TASK REQUIREMENTS:
Going through the entries below, copy out each line that contains "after".

DATA SECTION:
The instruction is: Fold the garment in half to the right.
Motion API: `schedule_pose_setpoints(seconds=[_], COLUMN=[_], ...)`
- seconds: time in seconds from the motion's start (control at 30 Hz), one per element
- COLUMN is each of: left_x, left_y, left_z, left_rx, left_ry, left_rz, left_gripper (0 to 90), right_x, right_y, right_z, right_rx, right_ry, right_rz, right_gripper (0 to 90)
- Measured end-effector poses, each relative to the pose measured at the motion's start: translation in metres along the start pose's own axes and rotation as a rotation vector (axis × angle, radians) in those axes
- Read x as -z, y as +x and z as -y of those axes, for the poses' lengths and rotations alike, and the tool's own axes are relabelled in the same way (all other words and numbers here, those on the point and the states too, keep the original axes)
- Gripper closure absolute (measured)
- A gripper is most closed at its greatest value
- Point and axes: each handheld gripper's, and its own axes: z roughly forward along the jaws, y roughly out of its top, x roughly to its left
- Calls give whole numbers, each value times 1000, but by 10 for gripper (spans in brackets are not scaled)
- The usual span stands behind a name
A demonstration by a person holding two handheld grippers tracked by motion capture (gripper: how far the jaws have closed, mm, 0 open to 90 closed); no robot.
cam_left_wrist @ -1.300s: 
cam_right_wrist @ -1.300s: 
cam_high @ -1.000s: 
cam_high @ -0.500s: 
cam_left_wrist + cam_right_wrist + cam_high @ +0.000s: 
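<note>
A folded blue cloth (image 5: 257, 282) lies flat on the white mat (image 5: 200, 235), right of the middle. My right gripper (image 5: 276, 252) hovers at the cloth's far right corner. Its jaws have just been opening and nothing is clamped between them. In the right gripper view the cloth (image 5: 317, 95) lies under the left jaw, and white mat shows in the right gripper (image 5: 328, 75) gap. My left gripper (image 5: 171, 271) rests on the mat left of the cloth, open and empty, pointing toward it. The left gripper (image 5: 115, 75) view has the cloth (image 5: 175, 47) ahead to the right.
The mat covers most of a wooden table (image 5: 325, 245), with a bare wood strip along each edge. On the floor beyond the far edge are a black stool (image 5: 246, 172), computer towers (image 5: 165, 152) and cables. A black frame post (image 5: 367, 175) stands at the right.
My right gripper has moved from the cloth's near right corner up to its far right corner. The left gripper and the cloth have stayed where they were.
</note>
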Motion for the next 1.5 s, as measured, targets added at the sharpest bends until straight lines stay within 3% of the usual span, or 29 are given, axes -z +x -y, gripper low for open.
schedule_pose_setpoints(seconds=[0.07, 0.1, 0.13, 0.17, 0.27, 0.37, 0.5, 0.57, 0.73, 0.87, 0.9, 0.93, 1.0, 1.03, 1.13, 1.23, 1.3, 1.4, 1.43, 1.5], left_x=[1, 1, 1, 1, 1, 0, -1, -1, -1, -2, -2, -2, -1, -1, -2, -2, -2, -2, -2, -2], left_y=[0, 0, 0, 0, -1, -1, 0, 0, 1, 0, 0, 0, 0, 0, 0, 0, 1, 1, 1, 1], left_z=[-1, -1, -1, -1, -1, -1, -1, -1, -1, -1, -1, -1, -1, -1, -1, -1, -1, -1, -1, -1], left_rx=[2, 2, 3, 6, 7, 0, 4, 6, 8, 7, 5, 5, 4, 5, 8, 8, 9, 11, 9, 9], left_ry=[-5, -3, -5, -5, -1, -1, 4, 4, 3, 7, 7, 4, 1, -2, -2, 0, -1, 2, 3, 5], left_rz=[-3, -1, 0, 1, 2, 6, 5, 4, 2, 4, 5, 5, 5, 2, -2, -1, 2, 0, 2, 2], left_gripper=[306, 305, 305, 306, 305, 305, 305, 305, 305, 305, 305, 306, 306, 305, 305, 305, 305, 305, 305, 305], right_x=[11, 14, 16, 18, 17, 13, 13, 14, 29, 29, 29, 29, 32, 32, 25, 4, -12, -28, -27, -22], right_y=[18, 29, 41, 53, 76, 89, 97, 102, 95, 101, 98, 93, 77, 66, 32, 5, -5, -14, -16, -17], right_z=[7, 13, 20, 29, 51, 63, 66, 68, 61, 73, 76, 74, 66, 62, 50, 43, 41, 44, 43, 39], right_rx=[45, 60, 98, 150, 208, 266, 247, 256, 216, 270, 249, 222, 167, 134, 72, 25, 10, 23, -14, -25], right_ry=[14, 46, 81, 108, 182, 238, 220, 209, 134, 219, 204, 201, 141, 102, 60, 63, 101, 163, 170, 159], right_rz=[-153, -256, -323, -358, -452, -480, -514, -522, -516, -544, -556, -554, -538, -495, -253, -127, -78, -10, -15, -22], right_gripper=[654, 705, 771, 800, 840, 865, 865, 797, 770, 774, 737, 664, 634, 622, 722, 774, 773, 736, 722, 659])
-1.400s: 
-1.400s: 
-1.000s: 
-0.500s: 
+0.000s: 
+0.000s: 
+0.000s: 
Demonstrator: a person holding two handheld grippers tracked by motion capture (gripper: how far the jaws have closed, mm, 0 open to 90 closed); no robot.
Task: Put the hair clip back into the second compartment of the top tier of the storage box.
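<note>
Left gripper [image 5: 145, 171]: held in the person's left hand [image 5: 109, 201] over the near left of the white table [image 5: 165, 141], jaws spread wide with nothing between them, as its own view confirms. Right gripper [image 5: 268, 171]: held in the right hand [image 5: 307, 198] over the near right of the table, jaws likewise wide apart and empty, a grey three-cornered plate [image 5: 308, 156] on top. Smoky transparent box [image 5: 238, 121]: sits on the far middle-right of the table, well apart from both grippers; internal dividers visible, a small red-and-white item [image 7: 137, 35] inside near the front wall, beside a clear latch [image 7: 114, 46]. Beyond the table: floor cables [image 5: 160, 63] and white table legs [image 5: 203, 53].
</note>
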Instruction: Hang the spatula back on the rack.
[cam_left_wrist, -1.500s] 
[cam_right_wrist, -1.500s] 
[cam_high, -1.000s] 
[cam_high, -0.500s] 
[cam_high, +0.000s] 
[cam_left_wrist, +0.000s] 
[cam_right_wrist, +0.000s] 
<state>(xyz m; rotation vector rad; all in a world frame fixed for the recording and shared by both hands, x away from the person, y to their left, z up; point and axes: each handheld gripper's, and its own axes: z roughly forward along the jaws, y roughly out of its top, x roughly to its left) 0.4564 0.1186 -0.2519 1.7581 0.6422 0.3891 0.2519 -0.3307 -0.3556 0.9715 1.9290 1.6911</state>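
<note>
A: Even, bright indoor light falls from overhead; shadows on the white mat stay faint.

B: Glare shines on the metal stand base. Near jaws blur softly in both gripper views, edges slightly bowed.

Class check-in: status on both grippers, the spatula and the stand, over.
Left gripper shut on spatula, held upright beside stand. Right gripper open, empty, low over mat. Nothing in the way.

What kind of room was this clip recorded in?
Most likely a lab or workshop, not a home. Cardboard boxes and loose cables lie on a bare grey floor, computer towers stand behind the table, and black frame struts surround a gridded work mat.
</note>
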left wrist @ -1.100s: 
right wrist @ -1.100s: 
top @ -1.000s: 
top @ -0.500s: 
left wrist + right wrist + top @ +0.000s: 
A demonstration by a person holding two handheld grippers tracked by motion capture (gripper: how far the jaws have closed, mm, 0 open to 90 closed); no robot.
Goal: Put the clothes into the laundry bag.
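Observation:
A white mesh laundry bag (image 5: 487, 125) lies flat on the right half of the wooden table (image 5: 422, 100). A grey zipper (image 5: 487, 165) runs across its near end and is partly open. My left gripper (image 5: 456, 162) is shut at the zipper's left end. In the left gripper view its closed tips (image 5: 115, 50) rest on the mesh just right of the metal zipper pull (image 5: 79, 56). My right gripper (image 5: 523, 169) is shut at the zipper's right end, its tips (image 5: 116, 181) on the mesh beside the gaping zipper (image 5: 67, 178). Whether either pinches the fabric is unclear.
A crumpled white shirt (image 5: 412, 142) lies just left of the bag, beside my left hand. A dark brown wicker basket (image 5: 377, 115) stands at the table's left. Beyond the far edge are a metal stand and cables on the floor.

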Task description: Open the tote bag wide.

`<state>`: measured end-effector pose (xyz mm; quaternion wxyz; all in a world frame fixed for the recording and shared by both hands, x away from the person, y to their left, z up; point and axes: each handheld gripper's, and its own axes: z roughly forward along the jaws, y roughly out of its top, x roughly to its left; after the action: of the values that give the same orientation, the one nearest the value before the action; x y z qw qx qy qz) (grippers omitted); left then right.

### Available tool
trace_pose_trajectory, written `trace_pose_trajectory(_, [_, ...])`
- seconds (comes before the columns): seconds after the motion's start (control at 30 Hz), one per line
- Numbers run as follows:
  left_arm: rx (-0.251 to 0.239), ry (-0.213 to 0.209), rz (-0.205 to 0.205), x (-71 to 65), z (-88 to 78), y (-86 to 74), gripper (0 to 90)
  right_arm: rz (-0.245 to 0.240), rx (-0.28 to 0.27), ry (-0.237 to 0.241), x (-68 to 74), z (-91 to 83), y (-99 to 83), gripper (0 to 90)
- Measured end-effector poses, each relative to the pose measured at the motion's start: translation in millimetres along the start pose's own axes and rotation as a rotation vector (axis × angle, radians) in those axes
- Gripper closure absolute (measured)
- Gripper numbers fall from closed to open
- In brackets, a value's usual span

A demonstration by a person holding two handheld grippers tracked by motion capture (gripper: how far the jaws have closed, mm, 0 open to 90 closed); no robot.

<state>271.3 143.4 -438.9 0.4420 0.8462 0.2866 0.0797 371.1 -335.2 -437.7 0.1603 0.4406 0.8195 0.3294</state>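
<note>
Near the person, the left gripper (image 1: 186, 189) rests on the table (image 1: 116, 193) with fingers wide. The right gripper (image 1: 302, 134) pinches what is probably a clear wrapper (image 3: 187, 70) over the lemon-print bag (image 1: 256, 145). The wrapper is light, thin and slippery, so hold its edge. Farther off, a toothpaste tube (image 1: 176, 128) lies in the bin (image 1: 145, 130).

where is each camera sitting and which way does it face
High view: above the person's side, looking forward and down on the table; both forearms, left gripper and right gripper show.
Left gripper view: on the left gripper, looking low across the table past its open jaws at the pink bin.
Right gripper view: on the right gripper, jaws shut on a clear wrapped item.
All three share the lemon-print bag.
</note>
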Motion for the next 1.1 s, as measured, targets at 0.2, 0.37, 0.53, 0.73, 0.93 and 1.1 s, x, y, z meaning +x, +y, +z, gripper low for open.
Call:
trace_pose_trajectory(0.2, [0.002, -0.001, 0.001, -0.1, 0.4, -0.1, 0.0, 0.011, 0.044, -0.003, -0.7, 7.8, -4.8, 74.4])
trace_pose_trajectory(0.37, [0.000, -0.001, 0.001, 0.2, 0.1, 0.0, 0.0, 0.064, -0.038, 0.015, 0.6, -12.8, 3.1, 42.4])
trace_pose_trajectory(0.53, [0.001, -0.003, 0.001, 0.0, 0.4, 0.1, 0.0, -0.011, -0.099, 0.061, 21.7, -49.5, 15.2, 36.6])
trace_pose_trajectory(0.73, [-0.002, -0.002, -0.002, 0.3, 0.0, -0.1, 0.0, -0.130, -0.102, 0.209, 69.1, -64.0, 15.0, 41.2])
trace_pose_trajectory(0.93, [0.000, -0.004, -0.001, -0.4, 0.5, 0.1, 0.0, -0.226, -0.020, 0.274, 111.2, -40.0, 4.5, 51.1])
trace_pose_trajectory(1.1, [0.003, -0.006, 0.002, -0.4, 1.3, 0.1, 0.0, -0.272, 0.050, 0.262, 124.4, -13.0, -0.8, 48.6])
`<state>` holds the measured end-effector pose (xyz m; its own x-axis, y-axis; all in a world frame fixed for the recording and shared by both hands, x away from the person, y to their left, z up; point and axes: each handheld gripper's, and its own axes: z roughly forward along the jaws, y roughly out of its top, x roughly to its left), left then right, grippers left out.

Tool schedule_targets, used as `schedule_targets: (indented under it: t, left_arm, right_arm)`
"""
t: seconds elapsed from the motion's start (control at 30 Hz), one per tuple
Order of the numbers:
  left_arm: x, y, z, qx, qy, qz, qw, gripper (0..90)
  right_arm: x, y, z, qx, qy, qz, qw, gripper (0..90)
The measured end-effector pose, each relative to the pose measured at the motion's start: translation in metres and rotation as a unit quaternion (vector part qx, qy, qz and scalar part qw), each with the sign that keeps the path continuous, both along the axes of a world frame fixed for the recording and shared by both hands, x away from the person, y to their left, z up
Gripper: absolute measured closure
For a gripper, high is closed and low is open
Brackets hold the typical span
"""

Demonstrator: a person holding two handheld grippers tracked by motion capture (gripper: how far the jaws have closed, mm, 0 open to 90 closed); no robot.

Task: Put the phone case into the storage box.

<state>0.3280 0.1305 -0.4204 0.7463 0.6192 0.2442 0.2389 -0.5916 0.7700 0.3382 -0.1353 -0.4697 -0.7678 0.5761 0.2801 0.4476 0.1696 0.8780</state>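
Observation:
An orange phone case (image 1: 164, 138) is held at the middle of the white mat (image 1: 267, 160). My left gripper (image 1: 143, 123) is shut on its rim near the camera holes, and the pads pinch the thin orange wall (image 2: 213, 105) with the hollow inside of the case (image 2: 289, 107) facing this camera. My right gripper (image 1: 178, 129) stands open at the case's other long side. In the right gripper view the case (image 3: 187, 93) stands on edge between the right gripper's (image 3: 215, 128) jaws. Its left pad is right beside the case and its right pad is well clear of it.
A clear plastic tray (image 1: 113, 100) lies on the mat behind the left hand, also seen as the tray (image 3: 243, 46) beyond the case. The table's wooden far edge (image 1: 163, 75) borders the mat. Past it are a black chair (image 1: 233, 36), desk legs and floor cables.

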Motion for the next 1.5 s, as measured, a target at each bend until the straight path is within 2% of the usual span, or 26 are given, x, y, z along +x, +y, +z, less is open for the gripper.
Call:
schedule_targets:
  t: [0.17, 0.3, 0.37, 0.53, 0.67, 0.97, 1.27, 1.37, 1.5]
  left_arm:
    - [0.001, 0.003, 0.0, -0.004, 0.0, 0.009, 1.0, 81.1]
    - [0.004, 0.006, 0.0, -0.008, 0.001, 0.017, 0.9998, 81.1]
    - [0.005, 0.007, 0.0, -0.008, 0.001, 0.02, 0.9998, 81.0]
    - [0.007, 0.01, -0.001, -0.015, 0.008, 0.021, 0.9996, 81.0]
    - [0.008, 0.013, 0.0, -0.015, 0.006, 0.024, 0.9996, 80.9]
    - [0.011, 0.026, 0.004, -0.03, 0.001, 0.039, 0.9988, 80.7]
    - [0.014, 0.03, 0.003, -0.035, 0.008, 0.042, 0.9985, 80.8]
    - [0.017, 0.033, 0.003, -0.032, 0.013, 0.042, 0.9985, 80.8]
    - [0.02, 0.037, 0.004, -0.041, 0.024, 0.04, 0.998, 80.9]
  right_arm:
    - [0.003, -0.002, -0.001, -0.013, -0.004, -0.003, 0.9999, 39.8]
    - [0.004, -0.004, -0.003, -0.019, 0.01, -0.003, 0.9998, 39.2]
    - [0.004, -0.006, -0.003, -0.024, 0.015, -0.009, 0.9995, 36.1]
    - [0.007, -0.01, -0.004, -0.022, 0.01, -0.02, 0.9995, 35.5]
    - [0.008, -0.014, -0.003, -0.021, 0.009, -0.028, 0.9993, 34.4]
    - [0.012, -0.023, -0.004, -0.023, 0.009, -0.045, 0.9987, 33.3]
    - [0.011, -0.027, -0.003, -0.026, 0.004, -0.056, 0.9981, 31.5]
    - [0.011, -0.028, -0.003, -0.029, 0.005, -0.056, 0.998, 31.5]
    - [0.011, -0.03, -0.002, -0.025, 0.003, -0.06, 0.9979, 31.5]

RESULT FOR THIS TASK:
`<state>`: measured end-effector pose (xyz mm; quaternion wxyz; all in a world frame fixed for the recording and shared by both hands, x away from the person, y to their left, z up; point and axes: each handheld gripper's, and its own axes: z roughly forward along the jaws, y roughly out of its top, x roughly to its left; after the action: of the values that give the same orientation, the one nearest the value before the action; x y z qw qx qy qz) (grippers omitted); left then right.
- seconds (comes before the columns): seconds after the motion's start (control at 30 Hz), one per line

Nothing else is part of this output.